Work request: Look for "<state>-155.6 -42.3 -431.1" in the listing below, then copy exactly the line it appears in and all lines after it to the end, and nothing more.

Dataset section:
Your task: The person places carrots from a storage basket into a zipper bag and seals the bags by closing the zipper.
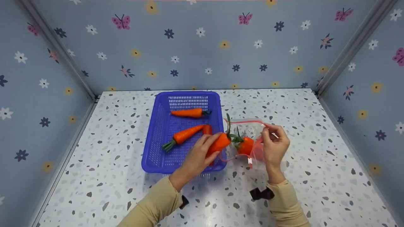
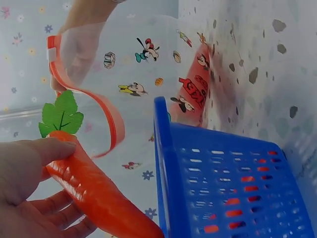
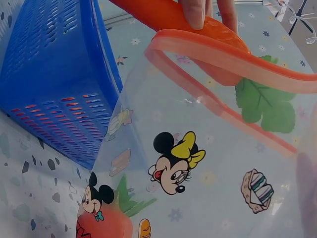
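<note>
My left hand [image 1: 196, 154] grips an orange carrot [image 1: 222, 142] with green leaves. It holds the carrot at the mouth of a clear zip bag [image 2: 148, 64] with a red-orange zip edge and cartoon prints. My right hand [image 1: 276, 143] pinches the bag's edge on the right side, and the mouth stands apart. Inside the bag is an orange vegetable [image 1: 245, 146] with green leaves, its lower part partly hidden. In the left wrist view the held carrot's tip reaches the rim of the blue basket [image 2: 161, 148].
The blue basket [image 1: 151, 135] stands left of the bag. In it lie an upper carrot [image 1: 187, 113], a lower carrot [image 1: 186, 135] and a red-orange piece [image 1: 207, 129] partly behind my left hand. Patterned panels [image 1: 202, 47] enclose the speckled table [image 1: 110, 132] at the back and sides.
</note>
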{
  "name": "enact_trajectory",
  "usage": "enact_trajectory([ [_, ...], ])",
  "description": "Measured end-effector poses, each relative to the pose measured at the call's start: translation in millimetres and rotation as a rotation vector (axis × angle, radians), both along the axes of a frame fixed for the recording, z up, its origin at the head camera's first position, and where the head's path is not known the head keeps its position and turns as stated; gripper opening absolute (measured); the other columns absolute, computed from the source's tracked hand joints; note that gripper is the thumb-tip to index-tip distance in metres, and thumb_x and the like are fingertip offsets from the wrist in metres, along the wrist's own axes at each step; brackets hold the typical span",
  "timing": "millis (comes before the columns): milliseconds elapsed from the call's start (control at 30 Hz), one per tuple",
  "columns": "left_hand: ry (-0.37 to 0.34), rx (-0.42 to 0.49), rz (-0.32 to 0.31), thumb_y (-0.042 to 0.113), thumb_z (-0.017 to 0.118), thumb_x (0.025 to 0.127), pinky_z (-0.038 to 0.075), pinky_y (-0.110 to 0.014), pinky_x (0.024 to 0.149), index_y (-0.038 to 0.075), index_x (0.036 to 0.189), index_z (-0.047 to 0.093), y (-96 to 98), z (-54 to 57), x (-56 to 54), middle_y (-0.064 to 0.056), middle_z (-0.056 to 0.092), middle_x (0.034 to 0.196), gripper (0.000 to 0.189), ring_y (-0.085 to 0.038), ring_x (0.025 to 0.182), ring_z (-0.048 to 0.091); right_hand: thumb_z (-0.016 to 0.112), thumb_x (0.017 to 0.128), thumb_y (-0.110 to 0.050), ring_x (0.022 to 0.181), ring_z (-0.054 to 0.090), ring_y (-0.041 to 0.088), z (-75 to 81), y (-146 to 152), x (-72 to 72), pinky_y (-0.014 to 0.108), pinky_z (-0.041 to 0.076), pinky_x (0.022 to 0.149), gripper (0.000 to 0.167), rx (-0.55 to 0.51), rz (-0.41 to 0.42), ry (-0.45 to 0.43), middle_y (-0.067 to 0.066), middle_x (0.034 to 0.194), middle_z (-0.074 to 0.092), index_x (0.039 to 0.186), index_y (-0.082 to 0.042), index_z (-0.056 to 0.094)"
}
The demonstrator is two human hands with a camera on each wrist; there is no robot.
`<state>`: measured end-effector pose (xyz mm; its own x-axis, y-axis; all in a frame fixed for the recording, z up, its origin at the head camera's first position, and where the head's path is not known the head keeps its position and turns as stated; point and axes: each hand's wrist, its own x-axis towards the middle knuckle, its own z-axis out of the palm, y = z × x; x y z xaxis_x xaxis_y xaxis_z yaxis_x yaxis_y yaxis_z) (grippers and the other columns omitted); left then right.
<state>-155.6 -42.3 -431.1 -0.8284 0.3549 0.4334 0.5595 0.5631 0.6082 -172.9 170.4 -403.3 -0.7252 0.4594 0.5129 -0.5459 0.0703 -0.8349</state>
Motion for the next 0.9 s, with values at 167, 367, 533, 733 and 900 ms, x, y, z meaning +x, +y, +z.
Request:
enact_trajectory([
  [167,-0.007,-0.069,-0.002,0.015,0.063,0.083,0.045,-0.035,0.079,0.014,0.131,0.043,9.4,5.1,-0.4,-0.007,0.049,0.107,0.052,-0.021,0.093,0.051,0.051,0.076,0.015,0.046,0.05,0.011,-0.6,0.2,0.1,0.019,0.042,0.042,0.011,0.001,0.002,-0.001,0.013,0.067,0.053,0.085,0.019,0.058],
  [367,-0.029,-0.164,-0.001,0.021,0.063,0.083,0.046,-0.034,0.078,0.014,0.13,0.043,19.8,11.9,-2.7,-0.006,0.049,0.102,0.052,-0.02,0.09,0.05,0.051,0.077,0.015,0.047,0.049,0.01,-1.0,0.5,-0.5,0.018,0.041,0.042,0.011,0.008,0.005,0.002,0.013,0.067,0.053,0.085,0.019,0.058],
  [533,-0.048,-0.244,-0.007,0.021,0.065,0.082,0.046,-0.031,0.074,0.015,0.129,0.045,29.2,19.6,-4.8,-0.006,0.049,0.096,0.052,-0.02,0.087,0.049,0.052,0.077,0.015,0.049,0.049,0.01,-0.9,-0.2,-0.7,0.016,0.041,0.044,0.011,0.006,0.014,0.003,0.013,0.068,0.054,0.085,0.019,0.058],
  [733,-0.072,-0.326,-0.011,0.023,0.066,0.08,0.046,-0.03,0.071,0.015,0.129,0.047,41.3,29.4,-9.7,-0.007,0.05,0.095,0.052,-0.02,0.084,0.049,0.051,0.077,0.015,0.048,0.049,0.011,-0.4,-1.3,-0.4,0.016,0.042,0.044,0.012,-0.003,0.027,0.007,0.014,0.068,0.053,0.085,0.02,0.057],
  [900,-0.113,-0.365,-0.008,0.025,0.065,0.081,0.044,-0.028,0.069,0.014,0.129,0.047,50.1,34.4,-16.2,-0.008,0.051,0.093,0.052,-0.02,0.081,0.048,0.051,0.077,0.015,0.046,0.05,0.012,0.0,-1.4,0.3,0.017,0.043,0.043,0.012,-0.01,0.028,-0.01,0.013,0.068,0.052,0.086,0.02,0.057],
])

Answer space:
<state>-155.6 -42.3 -431.1 -0.8284 0.3549 0.4334 0.5595 0.5631 0.6082 -172.9 170.4 -403.3 -0.7252 0.4594 0.5129 -0.5459 0.0703 -0.8349</state>
Motion for the next 0.9 s, with values at 167, 367, 533, 733 and 900 ms, x, y, z meaning +x, +y, +z.
Request:
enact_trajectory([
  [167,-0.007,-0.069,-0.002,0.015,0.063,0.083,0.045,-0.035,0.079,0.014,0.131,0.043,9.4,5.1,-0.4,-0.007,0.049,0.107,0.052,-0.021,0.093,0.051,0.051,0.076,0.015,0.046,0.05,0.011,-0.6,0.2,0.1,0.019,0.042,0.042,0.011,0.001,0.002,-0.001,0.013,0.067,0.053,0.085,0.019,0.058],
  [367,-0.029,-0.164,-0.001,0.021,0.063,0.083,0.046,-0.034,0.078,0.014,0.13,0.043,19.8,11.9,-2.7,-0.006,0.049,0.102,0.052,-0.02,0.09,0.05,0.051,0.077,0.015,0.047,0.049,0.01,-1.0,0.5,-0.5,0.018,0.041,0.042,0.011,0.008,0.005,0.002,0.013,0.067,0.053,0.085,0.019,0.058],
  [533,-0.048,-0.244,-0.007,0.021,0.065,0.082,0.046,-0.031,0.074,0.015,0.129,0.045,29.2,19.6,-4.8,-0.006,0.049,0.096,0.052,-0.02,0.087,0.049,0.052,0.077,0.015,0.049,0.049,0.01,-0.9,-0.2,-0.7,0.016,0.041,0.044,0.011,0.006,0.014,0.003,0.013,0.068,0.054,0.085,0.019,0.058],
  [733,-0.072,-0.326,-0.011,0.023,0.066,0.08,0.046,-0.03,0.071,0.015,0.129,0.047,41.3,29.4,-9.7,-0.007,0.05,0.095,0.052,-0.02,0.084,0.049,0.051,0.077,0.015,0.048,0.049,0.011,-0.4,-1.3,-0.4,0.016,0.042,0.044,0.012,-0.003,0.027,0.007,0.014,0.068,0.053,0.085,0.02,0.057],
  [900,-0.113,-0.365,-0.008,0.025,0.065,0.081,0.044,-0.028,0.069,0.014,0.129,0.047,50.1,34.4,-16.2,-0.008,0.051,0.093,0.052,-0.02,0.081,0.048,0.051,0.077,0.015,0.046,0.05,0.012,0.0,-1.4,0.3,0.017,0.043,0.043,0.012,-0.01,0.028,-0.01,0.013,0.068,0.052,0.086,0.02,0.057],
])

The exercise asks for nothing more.